Выяснилось, что шутки, которые нам очень нравились и которые рождались вроде бы сами по себе в процессе трепа, когда садишься их специально придумывать, никак не удаются. Моментально наступает внутренняя немота. Мы могли собраться для работы в свободной аудитории, у кого-то дома, что впоследствии и произошло, наконец в читальном зале институтской библиотеки. Но нас упорно тянуло в общепит. В то время тихие кафе, впрочем и не тихие тоже, в центре Москвы легко было пересчитать по пальцам, предположим, четырех рук. Но нам полагалось найти что-то в шаговой доступности от института, поскольку от учебы нас никто не освобождал. Пивные категорически не подходили: атмосфера в них не настраивала на создание художественного произведения, хотя люди там собирались сплошь веселые, а иногда и находчивые (см. часть I). О ресторанах, по вполне понятным причинам, говорить не приходилось. Кавказским студентом я был один и то, если смотреть правде в глаза, из гордого, но бедного княжеского рода. Существовал запасной вариант – кафе «Альфа» в Столешникове, но он держался на крайний случай. Почему, я сейчас объясню.

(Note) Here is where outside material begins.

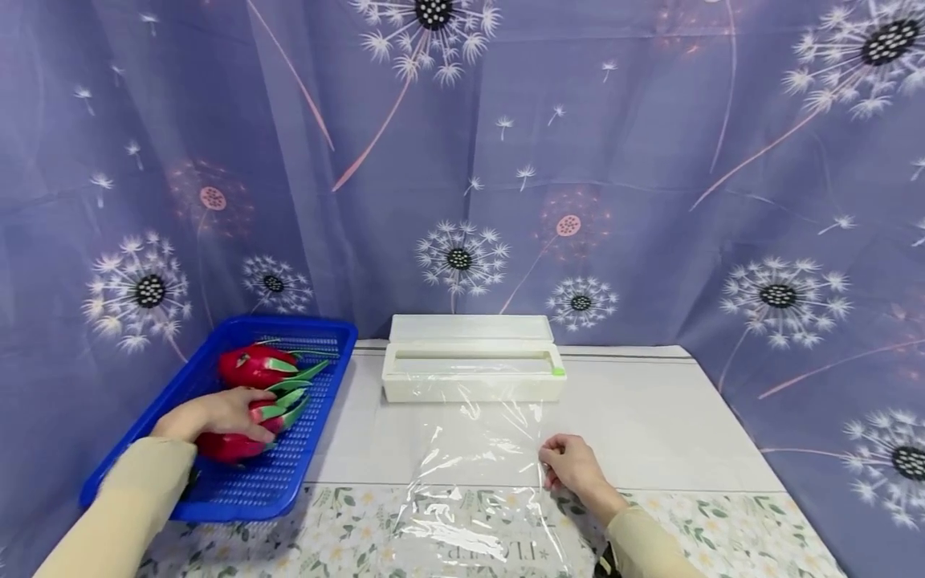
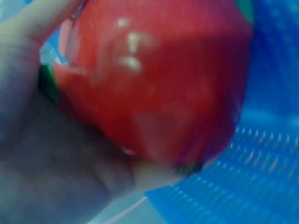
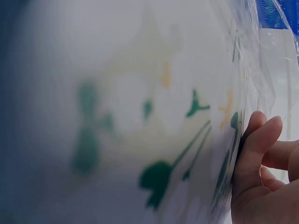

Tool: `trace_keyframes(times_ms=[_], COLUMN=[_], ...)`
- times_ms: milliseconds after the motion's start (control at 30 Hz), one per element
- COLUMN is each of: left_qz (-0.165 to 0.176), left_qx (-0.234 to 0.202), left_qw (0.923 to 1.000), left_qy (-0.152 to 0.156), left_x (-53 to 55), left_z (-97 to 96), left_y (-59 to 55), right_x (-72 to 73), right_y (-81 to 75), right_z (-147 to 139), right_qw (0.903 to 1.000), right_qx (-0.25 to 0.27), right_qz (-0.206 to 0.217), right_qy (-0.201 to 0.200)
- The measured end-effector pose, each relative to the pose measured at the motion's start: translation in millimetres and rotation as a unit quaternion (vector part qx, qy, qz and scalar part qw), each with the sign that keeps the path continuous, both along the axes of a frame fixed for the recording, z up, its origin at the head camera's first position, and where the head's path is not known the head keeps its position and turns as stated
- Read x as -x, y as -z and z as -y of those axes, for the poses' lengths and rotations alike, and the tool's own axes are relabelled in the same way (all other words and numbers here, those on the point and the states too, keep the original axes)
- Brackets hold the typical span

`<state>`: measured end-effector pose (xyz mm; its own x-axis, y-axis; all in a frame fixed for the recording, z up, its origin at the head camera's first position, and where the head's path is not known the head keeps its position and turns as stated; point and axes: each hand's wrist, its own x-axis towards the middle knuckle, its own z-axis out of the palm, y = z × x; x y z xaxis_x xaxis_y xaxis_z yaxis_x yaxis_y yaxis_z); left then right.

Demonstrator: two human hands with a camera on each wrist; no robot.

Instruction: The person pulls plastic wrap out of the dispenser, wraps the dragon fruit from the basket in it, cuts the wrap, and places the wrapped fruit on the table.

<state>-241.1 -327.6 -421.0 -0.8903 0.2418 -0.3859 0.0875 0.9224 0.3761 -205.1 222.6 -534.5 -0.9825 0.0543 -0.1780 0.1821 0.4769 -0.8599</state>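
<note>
"Inside the blue basket (image 1: 318,433), what was the left hand (image 1: 220,413) doing, by the head view?"

"Its fingers and thumb were curved around one dragon fruit (image 1: 273,424). A second dragon fruit (image 1: 226,448) lay below the palm, and a third dragon fruit (image 1: 249,365) just beyond the fingers. The hand covered parts of the first two, so their outlines were hard to separate."

"And the right hand (image 1: 574,464)?"

"Beside the edge of the clear film (image 1: 470,498), fingers curled toward the thumb. I couldn't tell whether that edge was caught between them. Beyond the hand and to its left stood a white box (image 1: 473,389), lid tipped back, a green tab (image 1: 559,372) at its right end. The film ran from it, between both hands, over the floral cloth (image 1: 347,530) and out of sight at the bottom. Its glare partly veiled some lettering (image 1: 499,551) there. Behind it all hung a dandelion curtain (image 1: 470,160)."

"What did the left wrist view add?"

"The fruit's glossy red side, snug in the hand, with one digit above and another below. Blur softened everything, and the fruit's top was cut off. Past it showed the basket's perforated blue."

"The right wrist view?"

"Bent fingers close up, crinkled film just above the tips. Leaf-printed cloth filled most of it, smeared by nearness. A bit of basket poked in beyond the hand, at the upper corner."
</note>
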Motion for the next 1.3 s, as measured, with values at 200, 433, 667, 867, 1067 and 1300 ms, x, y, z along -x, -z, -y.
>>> trace_keyframes(times_ms=[200, 433, 667, 867, 1067, 1300], left_qz=[0.026, -0.001, 0.007, -0.059, -0.075, -0.12], left_qx=[-0.016, -0.063, -0.062, -0.069, -0.067, -0.094], left_qw=[0.9995, 0.9979, 0.998, 0.9935, 0.9917, 0.9848], left_qy=[0.007, -0.015, 0.007, 0.069, 0.079, 0.084], left_x=[8.1, 7.4, -1.4, -2.1, -1.8, -8.5], left_z=[-3.3, 10.8, 6.8, -10.1, -14.1, -17.4], left_y=[-1.5, 4.9, -3.9, -22.6, -41.0, -60.0], right_x=[-0.2, 2.3, 1.1, -0.3, -0.8, 0.4], right_y=[0.6, 1.1, 4.0, 1.2, 0.4, 3.0], right_z=[-5, -3, -3, -3, -4, -3], right_qw=[1.0, 0.9998, 0.9994, 0.9994, 0.9995, 0.9998], right_qx=[-0.002, 0.02, 0.031, 0.033, 0.026, 0.017], right_qz=[0.006, 0.006, 0.01, 0.01, 0.008, 0.006], right_qy=[0.001, -0.006, -0.012, -0.01, -0.015, -0.013])
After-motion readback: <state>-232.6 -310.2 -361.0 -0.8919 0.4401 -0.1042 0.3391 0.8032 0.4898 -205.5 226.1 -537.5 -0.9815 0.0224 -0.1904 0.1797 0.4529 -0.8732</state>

Столешников переулок, возможно, самая короткая улица в Москве, вместил немалый отрезок моей биографии. Как известно, Столешников поднимается от конца Петровки до пересечения с Большой Дмитровкой и заканчивается, упираясь в Тверскую. Я не собираюсь заниматься ни краеведческим, ни архитектурным исследованием этого исторического уголка столицы, а строго по теме обозначу на нем только те точки, с которыми связана моя жизнь.

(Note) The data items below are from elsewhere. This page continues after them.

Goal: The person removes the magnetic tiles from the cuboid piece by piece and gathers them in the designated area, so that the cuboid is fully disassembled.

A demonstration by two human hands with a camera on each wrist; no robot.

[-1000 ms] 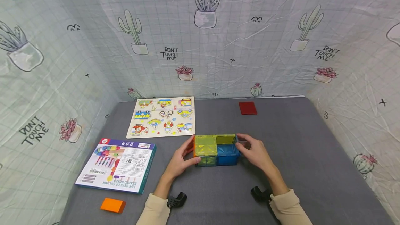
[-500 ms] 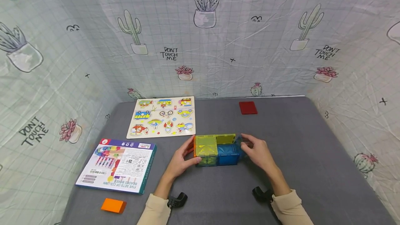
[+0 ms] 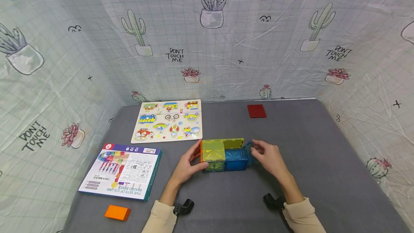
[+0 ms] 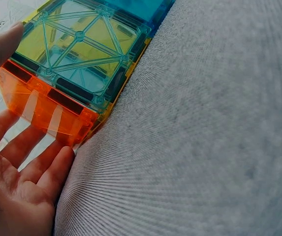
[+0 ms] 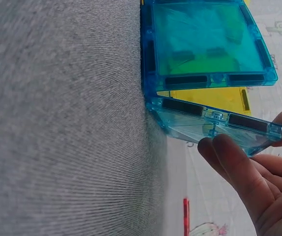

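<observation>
A two-box structure of see-through magnetic tiles (image 3: 213,150) stands on the grey table, with yellow and teal tiles on its left part. Its right part is uncovered on top and has a blue tile (image 5: 209,44) in front. My left hand (image 3: 187,164) holds the left end, thumb at the near corner and fingers against the orange tile (image 4: 47,105). At the other end, my right hand (image 3: 269,158) pinches a blue end tile (image 5: 190,120) between thumb and fingers. That tile leans outward, its lower edge close to the box and a wedge-shaped gap above.
Behind and left lies a wooden vehicle puzzle board (image 3: 166,121). A beaded-boxes carton (image 3: 119,172) lies at the left, with an orange block (image 3: 117,213) nearer. A dark red square tile (image 3: 257,111) lies at the back right. Patterned cloth (image 3: 239,46) walls the table.
My right hand has moved rightward, tipping the blue end tile outward from the box. My left hand has stayed at the left end, and the box has not moved.
</observation>
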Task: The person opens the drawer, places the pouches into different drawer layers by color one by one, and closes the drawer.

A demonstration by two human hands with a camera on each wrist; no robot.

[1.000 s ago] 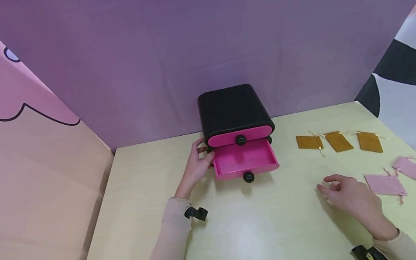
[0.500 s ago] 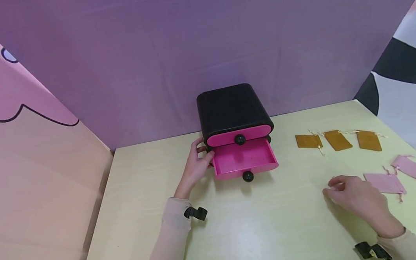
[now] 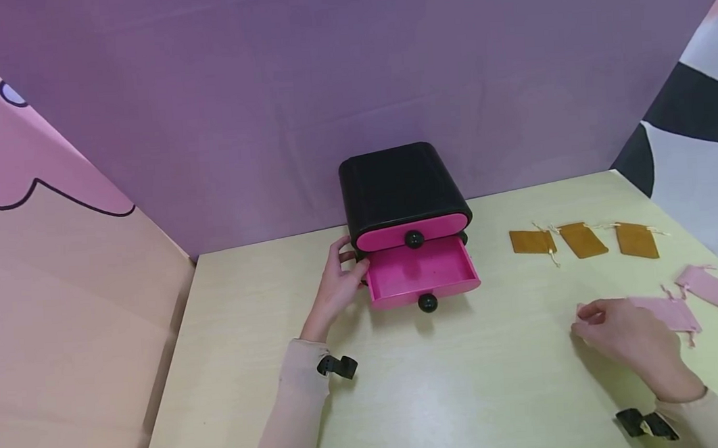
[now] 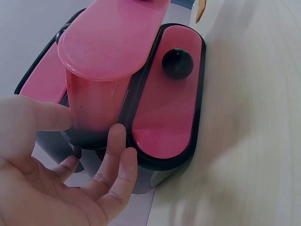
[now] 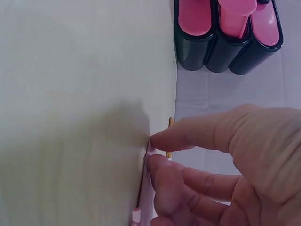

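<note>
Pale tbl point(image 3: 405, 397), purple backdrop point(image 3: 268, 120) behind. R hand point(image 3: 630, 342): thumb + fingertips look pinched on edge of pink pouch point(image 5: 148, 197), ~4 o'clock in head view. L hand point(image 3: 336, 286) grips unit point(image 3: 402, 184) at unit's 8 o'clock; mid drawer point(image 3: 425, 271) pulled out. Step (my read): pouch pickup, unit steadied. Next move prob. calls for firm pinch, straight lift. Pouch: thin, pink, edge-on in R wrist view, cord end point(image 5: 136, 215) low. Head view: 2 pink pouches point(image 3: 712, 290) at R hand's 2 o'clock; can't tell if nearer = pinched one. 3 brown pouches point(image 3: 584, 240) at its 11-12, unit at 10.
</note>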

У самого начала Столешникова, можно сказать, еще на Петровке, существовал магазин польских товаров «Ванда», а под магазином – знаменитый общественный туалет, в котором торговали косметикой и шмотками фарцовщики, о чем я уже упоминал. Мой первый контакт со Столешниковым случился именно в «Ванде», где я, пятнадцатилетний бакинский школьник, приехав на зимние каникулы в Москву, купил за тринадцать рублей польский чемоданчик из синтетики в мелкую бело-коричневую полоску. Этим чемоданом я очень гордился. Сейчас бы постеснялся его держать даже на балконе. От мелкой ряби он, казалось, светился даже в темноте.
Если идти в сторону Тверской, то есть улицы Горького, по левой стороне переулка, то там, где сейчас пятизвездочный отель, когда-то располагалось скромное кафе «Красный мак». По-моему еще второкурсником я попал с бакинским товарищем на второй этаж этого дома, в большую коммунальную квартиру, где две девушки собирались вместе с нами отметить Седьмое ноября – день Великой Октябрьской революции. Причем не просто праздник, а грандиозный юбилей – 50 лет Великого Октября, который, правда, первые десять лет, можно сказать, официально назывался Октябрьским переворотом. Вся страна задыхалась от восторга, на страницы газет и на телевидение вытащили всех чудом не расстрелянных в 1937-м старых большевиков. Подозреваю, что не только у нас четверых этот торжественный революционный праздник отчего-то превратился в обычную попойку, как сейчас говорят, с элементами секса. Впрочем, это сочетание вполне подходило к святому дню. Правда, девушка, что предназначалась вроде бы мне, совершенно не рассчитала свои возможности. Когда мы уже разделись и устроились с ней на огромной, явно родительской, семейной кровати, она, зажав рот руками, голая выскочила на кухню. Спустя почти полвека я делаю из этого вывод, что, наверное, квартира была не коммунальная, а скорее всего, судя по закоулкам, ее «выгрызли» из общей жилплощади. Девушки все же были не того класса, чтобы жить в самом центре в отдельной квартире.